In the Dhamma, we speak of kusala and akusala dhammas...
Kusala dhammas are regarded as wholesome or skilful ~ these include wisdom, generosity and lovingkindness.
Akusala dhammas are regarded as unwholesome or unskilful ~ these include delusion, greed and aversion.
It is also established within Theravada Buddhism that kusala and akusala dhammas cannot co-exist.
I have observed a potential parallel here with certain Christian teachings I have seen online...
Frank Sant'Agata wrote:Love and fear are the only emotions we as human entities are able to express. All the others are just sub-categorical emotions. For example, on love's side there is joy, peacefulness, happiness, forgiveness, and a host of others.
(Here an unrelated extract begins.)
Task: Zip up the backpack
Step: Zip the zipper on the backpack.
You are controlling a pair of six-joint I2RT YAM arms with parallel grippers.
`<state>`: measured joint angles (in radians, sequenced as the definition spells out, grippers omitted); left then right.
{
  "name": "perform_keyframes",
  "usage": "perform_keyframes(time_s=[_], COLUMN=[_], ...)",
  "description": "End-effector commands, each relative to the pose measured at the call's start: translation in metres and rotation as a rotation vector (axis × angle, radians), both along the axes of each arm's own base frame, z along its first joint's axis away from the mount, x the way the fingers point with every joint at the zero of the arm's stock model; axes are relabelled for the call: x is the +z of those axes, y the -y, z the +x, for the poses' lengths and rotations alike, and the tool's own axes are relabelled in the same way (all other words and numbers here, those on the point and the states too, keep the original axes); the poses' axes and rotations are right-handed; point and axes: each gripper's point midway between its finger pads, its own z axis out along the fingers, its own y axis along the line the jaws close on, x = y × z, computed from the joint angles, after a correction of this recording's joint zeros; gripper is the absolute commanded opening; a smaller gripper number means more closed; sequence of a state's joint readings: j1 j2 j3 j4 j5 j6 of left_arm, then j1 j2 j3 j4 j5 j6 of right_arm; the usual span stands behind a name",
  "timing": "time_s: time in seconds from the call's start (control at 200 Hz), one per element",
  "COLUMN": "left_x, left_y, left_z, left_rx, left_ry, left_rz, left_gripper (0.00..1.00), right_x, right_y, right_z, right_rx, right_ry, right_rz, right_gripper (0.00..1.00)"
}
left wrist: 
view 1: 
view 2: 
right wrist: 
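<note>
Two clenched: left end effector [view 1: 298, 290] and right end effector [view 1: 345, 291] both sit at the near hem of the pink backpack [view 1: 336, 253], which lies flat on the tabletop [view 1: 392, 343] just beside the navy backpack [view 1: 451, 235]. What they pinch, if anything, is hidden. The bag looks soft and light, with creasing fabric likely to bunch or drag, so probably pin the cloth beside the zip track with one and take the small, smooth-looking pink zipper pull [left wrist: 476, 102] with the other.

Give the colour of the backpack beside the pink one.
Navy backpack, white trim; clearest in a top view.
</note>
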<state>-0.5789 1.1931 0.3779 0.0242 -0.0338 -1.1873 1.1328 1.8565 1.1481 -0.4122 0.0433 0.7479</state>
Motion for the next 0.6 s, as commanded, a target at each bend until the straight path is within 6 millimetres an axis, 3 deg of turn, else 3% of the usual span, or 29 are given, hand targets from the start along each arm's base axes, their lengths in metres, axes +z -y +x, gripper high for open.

On the other hand, fear reflects: hate, depression, guilt, inadequacy, discontentment, prejudice, anger, attack, and so on.
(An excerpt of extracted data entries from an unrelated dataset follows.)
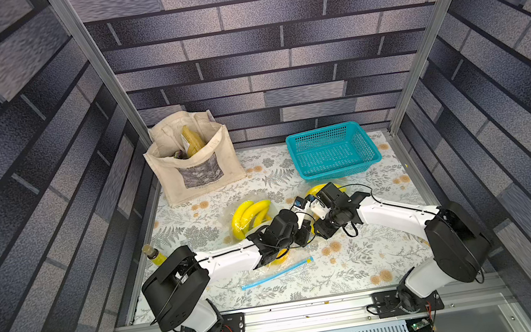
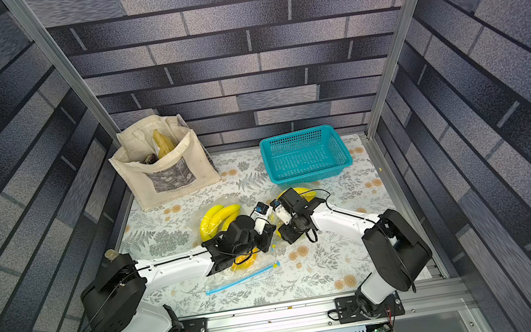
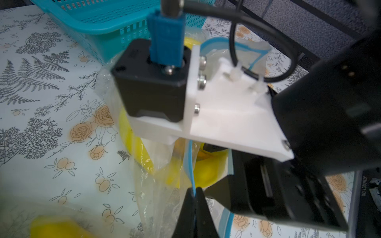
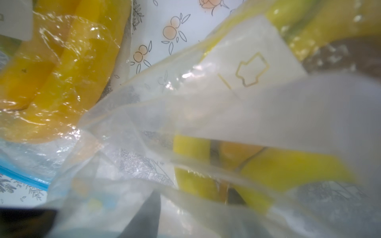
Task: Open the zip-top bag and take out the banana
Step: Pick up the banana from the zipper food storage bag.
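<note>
Left wrist view: the left gripper (image 3: 194, 197) is pinched tight on the blue zip strip (image 3: 190, 164) of a clear zip-top bag (image 3: 156, 185). The bag lies at the middle of the flowered table (image 1: 359, 266), just in front of a teal basket (image 1: 320, 130). A yellow banana (image 3: 208, 173) shows through the film, inside the bag. The right gripper (image 1: 323, 230) is close against the same bag, facing the left one. Its own camera sees only crumpled film with banana behind it. Whether its fingers are apart or gripping plastic cannot be told.

The step in hand looks like opening the mouth of the bag, with one lip already held. The next move likely calls for the right gripper to take the opposite lip. The two would then pull apart, without tearing the film or dragging the bag along the table.

Counts, from both top views:
- Two robot arms.
- Three clear bags, as far as can be told. One is the held bag. A second bag (image 1: 250, 216) lies to its left with a bunch of about three bananas. A third bag (image 1: 277, 273) lies nearer, partly under the left arm, its blue strip flat.
- One basket, far right.
- One cloth tote (image 1: 197, 169), far left.
- One bottle (image 1: 154, 256), at the left edge.
</note>
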Motion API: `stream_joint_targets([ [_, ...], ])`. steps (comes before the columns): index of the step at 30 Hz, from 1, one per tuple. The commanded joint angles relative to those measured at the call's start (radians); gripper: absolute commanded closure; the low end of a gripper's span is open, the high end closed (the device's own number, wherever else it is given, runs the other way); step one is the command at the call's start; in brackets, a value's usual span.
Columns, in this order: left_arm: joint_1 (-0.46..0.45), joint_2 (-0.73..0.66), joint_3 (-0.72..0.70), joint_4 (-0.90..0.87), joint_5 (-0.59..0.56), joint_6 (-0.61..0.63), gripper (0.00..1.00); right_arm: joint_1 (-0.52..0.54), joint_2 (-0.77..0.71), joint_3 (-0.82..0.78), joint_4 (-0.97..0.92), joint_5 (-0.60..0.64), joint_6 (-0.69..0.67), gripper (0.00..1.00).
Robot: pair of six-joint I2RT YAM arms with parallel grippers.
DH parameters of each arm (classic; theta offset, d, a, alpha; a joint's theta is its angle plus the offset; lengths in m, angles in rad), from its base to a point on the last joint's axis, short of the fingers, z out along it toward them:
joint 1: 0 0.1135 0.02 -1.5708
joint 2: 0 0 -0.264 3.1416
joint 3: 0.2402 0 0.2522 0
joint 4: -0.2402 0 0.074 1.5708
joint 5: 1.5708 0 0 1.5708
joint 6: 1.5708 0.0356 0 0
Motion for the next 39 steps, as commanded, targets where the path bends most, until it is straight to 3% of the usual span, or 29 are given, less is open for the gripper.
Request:
stream_joint_targets([
  [1,-0.004,0.008,-0.001,0.031,-0.018,-0.012,0.97,0.012,0.013,0.02,-0.093,-0.006,-0.026,0.46],
  [8,-0.004,0.006,-0.018,0.035,-0.028,-0.01,0.96,0.027,0.11,0.073,-0.148,0.045,-0.028,0.46],
  [30,-0.009,0.001,-0.065,0.02,-0.078,-0.023,0.95,0.086,0.171,0.086,-0.215,0.051,0.007,0.49],
  [37,-0.018,0.001,-0.065,0.007,-0.101,-0.02,0.95,0.101,0.21,0.104,-0.231,0.086,0.028,0.55],
  [39,-0.018,-0.001,-0.064,0.002,-0.101,-0.017,0.95,0.101,0.202,0.105,-0.225,0.103,0.042,0.61],
])
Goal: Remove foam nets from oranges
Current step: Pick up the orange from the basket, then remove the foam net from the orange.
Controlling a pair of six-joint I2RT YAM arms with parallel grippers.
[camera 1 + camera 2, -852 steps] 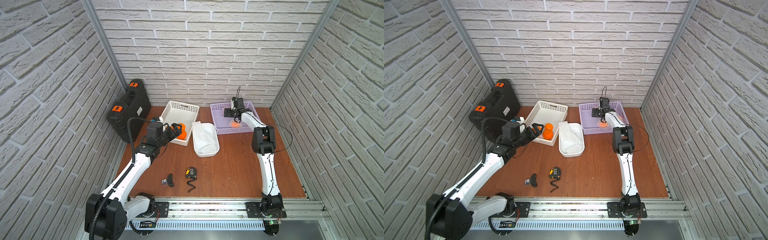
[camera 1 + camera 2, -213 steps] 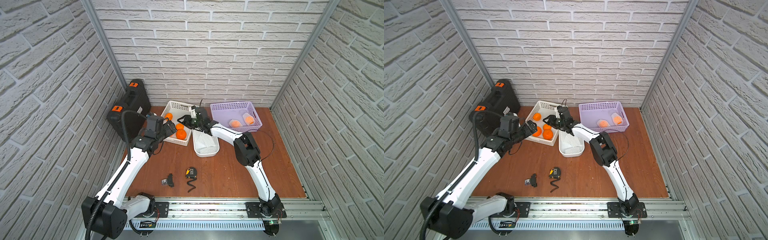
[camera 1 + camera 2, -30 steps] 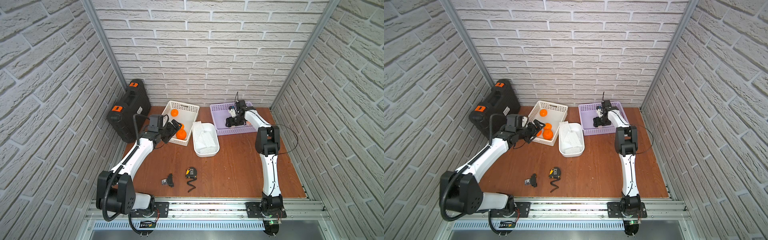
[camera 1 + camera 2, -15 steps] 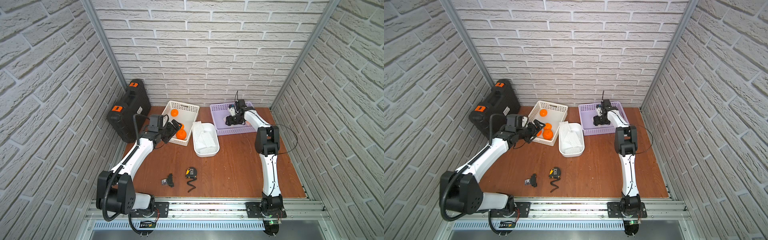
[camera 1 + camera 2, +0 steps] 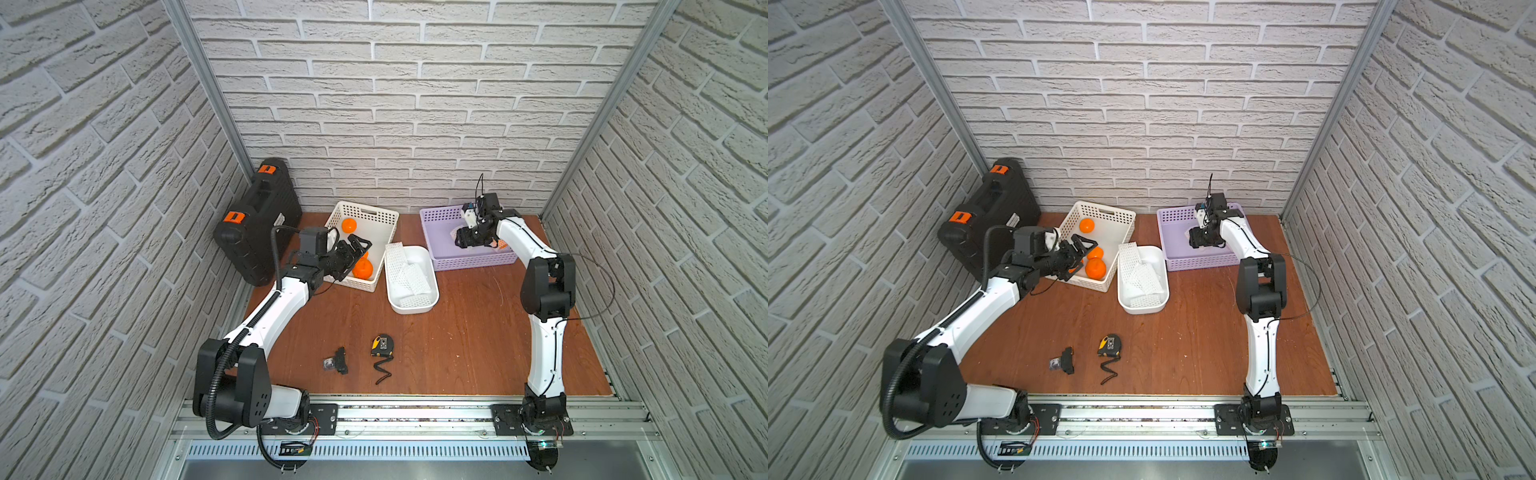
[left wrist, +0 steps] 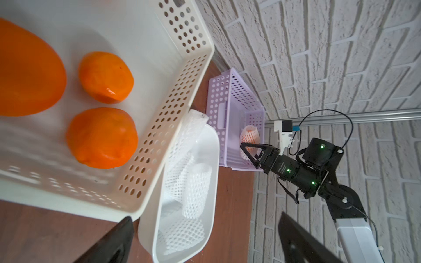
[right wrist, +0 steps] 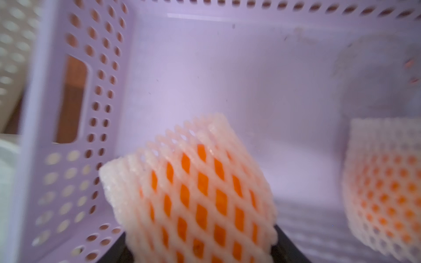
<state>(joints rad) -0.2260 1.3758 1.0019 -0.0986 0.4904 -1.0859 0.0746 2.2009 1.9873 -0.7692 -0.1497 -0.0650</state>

Love and fear can not coexist. Where one is, the other can't be also. The one will leave immediately, should the other enter its presence. If you find yourself in a situation where you are experiencing great joy, and are suddenly overtaken by fear, the joy is gone! But it works the other way too: If you are terrorized, frightened, or otherwise threatened in any way, all you need to do is turn to the love within, and the fear disappears.
John 4.18 wrote:There is no fear in love, but perfect love drives out fear, because fear has to do with punishment. The one who fears punishment has not been perfected in love.
All of which brings me to my question....
Could the couplet of kusala and akusala be profitably understood as love and fear respectively?